You forgot to also remove the ocs-4.5.0? flag. :) Doing so now.
If not for OCS 4.5, can we plan to consider the fix for z-stream of OCS 4.5 ?
(In reply to Neha Berry from comment #10) > If not for OCS 4.5, can we plan to consider the fix for z-stream of OCS 4.5 ? Yes, should be possible as there's a patch available already
Sahina, no, the change is too big, it's too risky.
(In reply to leseb from comment #14) > Sahina, no, the change is too big, it's too risky. I think this means we should move it from 4.5.z to 4.6.0 ?
(In reply to Michael Adam from comment #15) > (In reply to leseb from comment #14) > > Sahina, no, the change is too big, it's too risky. > > I think this means we should move it from 4.5.z to 4.6.0 ? Done
Not putting "fixed in version" because it is there in 4.6 for a long time now.
@Neha Can you share the /etc/ceph/ceph.conf from the toolbox pod? Also does the /etc/ceph/keyring match what you expect? Something must be wrong in the toolbox config that is preventing the ceph connection.

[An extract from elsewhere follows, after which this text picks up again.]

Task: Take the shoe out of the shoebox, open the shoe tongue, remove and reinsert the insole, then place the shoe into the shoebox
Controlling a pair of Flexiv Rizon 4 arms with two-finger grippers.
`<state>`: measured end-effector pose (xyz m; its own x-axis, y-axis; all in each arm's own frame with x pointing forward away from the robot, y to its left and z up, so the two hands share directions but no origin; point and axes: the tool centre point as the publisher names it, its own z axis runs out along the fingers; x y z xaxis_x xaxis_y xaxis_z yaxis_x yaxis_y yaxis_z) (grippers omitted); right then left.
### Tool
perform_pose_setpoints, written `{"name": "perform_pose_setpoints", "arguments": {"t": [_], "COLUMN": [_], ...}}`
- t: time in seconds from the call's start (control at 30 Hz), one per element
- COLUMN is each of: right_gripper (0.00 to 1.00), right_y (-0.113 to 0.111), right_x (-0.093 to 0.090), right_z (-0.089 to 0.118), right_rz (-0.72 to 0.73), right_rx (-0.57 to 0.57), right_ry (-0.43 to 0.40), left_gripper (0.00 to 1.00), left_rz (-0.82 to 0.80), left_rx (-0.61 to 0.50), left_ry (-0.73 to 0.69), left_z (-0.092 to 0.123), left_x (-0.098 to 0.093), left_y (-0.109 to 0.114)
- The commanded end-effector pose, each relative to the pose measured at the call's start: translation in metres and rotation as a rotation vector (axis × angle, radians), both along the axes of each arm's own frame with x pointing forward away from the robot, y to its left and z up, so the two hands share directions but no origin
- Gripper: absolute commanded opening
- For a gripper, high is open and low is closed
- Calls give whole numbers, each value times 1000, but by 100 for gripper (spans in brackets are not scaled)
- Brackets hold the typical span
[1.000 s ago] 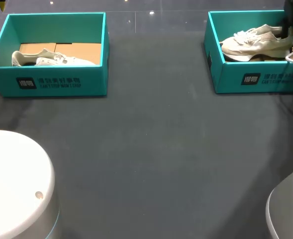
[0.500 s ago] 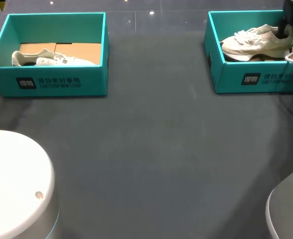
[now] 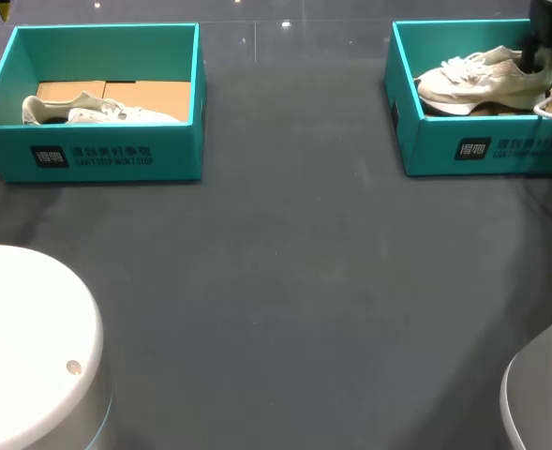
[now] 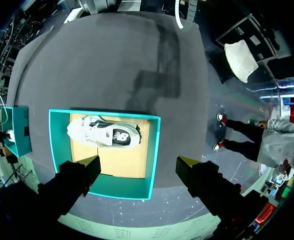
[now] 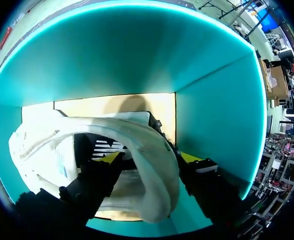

Neha, can you please give it a try now?
(In reply to Mudit Agarwal from comment #25) > Neha, can you please give it a try now? Hi Mudit, What Sidhant tested was just to confirm that we can run ceph commands in the manually created toolbox, in case the toolbox has proper ceph admin key. It is not the solution to OCS must-gather. There is no fix yet to try again. Me, Sidhant got into the Operators meeting and discussed the scenario. The toolbox created during must-gather or the one created via [1] lacks this admin key, hence it is unable to connect to the RHCS cluster to run ceph commands. The error message we get is: $ oc rsh rook-ceph-tools-9858c9845-6z5q8 sh-4.4$ ceph -s [errno 5] RADOS I/O error (error connecting to the cluster) sh-4.4$ The key in secret "rook-ceph-mon", which is part of toolbox pod created during must-gather, does not have admin rights. @Travis confirmed that he will look into the issue as to how to get proper key to toolbox. [1] - oc patch ocsinitialization ocsinit -n openshift-storage --type json --patch '[{ "op": "replace", "path": "/spec/enableCephTools", "value": true }]'
Ok, we see now that the expected must-gather commands all require the admin keyring and do not work with the lower-privileged keyring that was provided to the cluster. With the fix to the toolbox that was included in 4.6, it was only to properly use whatever keyring was provided for the external cluster. It didn't mean that the toolbox was expected to have privileges to run every Ceph command. By design, the external cluster provides a lower-privileged key to connect with and the must-gather commands will fail as long as no admin key is provided. As Yaniv originally indicated in the bug, we don't expect to gather the Ceph status of the external cluster. We will need to rely on the RHCS admin to provide information about the external cluster. OCS isn't the admin of the external cluster, so we can't expect to gather admin-privileged info. @Pulkit Either must-gather shouldn't call the admin ceph commands on the external cluster, or we need to ignore the errors.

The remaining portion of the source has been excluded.